For the Lemon Filling

  • 1½ cups granulated sugar (300 grams)
  • ½ cup lemon juice (114 grams — from 4 lemons)
  • 2 tablespoons grated lemon zest (12 grams — from 2 lemons)
  • 4 large eggs (200 grams, lightly beaten)
  • ¼ cup Gluten Free Flour (37 grams)

Optional

  • Powdered sugar (for dusting)


Instructions

  1. Prepare the crust: Preheat your oven to 350°F (175°C). In a mixing bowl, combine 1½ cups gluten free flour and ½ cup granulated sugar. Cut in the cold, diced butter using a pastry cutter or your fingers until the mixture resembles coarse crumbs. Add 2 tablespoons of water and mix until the dough just comes together. Press the dough evenly into the bottom of a greased or parchment-lined 9×13 inch baking pan to form the crust.
  2. Bake the crust: Place the pan in the preheated oven and bake the crust for about 15 minutes, or until it is lightly golden. Remove from oven and set aside to cool slightly.
  3. Prepare the lemon filling: In a separate bowl, whisk together 1½ cups granulated sugar, ½ cup fresh lemon juice, 2 tablespoons grated lemon zest, 4 lightly beaten eggs, and ¼ cup gluten free flour until smooth and well combined.
  4. Bake the lemon bars: Pour the lemon filling over the pre-baked crust. Return the pan to the oven and bake for an additional 30-35 minutes, or until the filling is set and no longer jiggly in the center. Remove from oven and allow to cool completely at room temperature, then refrigerate for at least 2 hours to allow the bars to firm up.
  5. Serve: Once chilled, dust the top with powdered sugar if desired.
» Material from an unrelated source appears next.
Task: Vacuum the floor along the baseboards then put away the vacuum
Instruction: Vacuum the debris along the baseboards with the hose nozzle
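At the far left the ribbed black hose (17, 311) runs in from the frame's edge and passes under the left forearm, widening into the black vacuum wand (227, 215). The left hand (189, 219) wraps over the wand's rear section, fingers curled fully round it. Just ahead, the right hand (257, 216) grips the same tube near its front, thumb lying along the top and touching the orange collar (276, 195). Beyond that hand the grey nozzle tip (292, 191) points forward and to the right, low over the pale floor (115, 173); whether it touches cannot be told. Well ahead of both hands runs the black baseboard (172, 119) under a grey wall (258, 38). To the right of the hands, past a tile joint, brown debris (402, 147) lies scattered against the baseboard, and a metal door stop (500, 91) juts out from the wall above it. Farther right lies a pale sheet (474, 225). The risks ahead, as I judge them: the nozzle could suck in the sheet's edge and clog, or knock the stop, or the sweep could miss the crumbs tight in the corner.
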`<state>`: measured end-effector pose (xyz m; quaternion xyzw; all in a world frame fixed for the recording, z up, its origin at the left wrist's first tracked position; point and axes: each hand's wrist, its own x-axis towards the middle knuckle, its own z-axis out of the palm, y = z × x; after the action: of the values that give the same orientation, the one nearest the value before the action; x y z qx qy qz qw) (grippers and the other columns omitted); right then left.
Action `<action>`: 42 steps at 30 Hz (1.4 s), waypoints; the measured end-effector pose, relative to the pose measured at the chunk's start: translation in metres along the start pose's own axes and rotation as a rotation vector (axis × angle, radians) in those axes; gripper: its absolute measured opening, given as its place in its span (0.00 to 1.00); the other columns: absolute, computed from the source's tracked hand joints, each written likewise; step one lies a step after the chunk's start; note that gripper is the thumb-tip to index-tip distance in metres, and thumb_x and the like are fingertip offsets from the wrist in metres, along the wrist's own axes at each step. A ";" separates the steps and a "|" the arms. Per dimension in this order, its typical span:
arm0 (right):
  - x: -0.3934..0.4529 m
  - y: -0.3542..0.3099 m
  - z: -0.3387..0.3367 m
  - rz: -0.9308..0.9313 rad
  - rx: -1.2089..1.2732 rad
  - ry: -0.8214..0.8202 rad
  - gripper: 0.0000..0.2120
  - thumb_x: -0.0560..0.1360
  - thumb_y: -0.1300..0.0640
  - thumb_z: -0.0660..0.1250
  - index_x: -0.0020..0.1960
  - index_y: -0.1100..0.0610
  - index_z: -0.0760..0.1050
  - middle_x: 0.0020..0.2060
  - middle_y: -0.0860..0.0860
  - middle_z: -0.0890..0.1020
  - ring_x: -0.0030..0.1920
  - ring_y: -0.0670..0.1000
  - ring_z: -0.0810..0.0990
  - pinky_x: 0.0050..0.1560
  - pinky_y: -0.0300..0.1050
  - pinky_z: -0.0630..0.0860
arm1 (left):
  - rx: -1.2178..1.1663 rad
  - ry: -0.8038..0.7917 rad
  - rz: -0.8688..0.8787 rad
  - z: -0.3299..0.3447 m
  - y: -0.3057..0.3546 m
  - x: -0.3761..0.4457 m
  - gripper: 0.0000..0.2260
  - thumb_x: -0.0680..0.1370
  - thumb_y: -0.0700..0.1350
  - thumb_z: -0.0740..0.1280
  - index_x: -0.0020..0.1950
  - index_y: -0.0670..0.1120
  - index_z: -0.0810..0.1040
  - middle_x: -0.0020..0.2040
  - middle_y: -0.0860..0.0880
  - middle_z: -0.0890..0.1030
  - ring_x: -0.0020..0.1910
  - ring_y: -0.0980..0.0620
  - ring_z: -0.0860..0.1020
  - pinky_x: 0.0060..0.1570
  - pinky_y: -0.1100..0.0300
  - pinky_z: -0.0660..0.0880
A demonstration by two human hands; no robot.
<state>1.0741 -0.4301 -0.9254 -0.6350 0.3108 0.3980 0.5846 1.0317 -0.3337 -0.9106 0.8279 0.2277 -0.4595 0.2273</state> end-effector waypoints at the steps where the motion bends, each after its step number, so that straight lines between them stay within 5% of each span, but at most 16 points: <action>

Cut into 12 bars and serve chilled or at room temperature.

Notes

  • Ensure the butter is cold to achieve a flaky crust.
  • Use fresh lemon juice and zest for the best flavor.
  • Refrigerate the bars for at least 2 hours before cutting to get clean slices.
  • Dust with powdered sugar just before serving for a decorative touch.
  • For a dairy-free option, substitute butter with a vegan margarine suitable for baking.